One thing you'll have to think about is proper clothing. Walking through low brush or grassy plains means that you'll get "burred up" on your clothing from all the plant life that abounds. And these prickly burrs can wreak havoc when it comes time to try and get them off, and can be painful as all get-out if they come in contact with your skin. Some hunters wear leather pants, or some type of material that will resist these burrs from clinging to you. Just make sure it's not cotton!

Color or camo doesn't make a lot of difference. Most hunters do wear some type of blaze orange, so you know where your hunting partners are, and so the dogs know where YOU are. Indeed, many areas require blaze orange. Good idea to wear it, reg or not.

As for the type of firearm--most anything you have as a shotgun will work. All you need to do, is, for instance, change your duck shot for upland bird shot--like to a #5 to #7 for instance. Something that has a wide pattern and lots of pellets is best. It doesn't take much to kill a pheasant.

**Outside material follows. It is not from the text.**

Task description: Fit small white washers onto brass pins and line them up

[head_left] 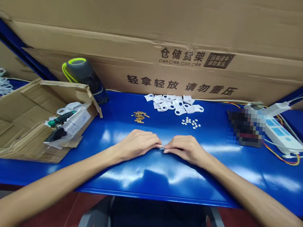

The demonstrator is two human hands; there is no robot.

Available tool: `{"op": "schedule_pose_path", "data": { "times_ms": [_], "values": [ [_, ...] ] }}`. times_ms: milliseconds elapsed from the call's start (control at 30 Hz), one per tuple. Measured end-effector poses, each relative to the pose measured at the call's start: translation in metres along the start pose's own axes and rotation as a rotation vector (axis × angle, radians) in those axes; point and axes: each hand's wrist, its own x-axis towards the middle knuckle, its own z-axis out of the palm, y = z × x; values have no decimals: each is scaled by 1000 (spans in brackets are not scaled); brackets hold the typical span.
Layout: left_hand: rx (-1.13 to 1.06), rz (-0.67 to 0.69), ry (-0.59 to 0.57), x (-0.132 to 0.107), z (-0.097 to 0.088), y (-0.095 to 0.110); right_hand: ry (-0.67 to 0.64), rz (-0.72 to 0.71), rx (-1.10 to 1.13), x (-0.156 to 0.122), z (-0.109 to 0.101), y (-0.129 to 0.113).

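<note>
now, we log the left hand (136,144) and right hand (185,148) closed, fingertips pinching a tiny pale part (161,146) just over the blue tabletop (160,179); a steady, close pinch suits it. counted: two hands, roughly a dozen white plastic pieces (174,104), some ten brass strips (139,116), about fifteen small white rings (190,122).

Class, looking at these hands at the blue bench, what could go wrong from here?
The tiny part pinched between the left hand and right hand might slip and skid across the glossy blue workbench. Loose white rings and brass strips lie nearby, so a careless sweep could scatter them.
</note>
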Motion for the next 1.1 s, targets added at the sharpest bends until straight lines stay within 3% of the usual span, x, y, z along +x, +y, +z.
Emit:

Now here are a couple of suggestions for those who, like a lot of us, may not have the bucks to pay for a game farm. Hunt the land NEAR or next to that game farm. Indeed, some hunters buy land next to a game farm, for just that reason. No matter how careful the game farmer might be, there will always be SOME birds that will figuratively "fly the coop," and end up "next door." If there's a regular farm, ask the farmer for permission to hunt his land--and as we've said many times before--farmers are good people; and you can ask them if they ever see any pheasants on their land--if the answer is "yes," ask for their permission to hunt their property.

Here's one more "little secret." When hunters hunt on a game farm, they pay for so many birds being set out. Let's assume that they pay for 100 birds, but only get 50 (and that's not unusual--what happens is that savvy "friends" (or those who "beg"—or maybe offer a token gift) the game farmer might do what is called "hunting cleanup." The game farmer, if you are a good friend, will sometimes allow you and maybe some of YOUR friends to hunt for the balance of the set out birds. It does happen. And no, we're not giving out any names. We want to REMAIN "friends" with these game farmers.

As for the pheasant itself: As a rule of thumb, they're the size of a big chicken. They have very beautiful colors, and the males with their gorgeous coloration are often mounted. Indeed, out West, there are competitions and prizes awarded for the pheasant with the longest tail. And pheasant is absolutely delicious. It tastes much like grouse.

Hunters always have to make choices, of where and what to hunt. Not having great populations of a particular quarry doesn't mean you can't hunt. There are creative ways --without spending a ton of money--that you can take advantage of. We hope we've given you some useful ideas when it comes to pheasant hunting.